Until Hemmings is, at the very least, suspended by Parliament, it – the highest authority in the land – wouldn’t have a leg to stand on.
Also, given your Party’s pursuit of Labour MPs who beat their candidates, you can guarantee someone out there is looking for a way to unseat Hemmings.
Well done. I mean, well done. Really, really, really well done.
~alec
Whatever hypothetical cases are produced to show some great point of principle has been breached the reality is we have the familiar clichéd story of the footballer who can resist everything except temptation.
Hemmings named Ryan Giggs as a party in an affair. That’s what he did, that’s all he did. Building it into either a heroic stand for free speech or a scurrilous abuse of power does not advance the debate for either side.

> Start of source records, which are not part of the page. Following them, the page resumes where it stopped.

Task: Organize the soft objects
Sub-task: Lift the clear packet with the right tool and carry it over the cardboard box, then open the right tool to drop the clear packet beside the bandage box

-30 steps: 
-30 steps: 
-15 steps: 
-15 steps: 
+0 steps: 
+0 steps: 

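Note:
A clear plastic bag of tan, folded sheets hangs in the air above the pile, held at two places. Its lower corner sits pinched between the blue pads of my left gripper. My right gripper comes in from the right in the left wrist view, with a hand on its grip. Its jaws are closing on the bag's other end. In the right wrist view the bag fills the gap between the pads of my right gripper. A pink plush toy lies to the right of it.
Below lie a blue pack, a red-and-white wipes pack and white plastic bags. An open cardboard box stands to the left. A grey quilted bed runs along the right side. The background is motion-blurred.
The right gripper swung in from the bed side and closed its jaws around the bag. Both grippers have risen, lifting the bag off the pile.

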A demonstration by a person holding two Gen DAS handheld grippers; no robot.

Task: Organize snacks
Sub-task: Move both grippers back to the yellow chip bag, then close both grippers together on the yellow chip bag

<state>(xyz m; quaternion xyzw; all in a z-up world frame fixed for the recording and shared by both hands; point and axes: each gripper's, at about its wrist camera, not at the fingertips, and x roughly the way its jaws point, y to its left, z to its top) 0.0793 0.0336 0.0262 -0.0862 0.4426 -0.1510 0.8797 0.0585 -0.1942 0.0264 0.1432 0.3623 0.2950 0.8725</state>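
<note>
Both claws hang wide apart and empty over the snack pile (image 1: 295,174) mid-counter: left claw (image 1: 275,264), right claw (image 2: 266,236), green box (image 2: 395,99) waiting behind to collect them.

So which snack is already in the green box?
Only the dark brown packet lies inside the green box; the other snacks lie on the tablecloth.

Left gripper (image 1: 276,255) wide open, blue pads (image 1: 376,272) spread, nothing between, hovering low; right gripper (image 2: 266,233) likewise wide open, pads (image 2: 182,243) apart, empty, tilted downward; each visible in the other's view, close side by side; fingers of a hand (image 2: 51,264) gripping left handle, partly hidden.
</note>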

The only point of principle I can find in these cases is one person’s right to privacy should not trump another’s right to tell their own story.
~*engages head*~
#bedpost#
~*engages head*~
#bedpost#
Kevin, there may be a distinction in your mind between the laws/regulations you want to obey and those you don’t, but those who want to disregard the laws/regulations you would wish to remain in place might not see it that way.
As you and others – not just limited to this thread – persist in referring to this as a superinjunction and that 75,000 Twitterers were being threatened, there is one of only two conclusions to draw. Either, youse are lying; or youse have minimal knowledge of the ruling and what Hemmings’ disregarding of it represents.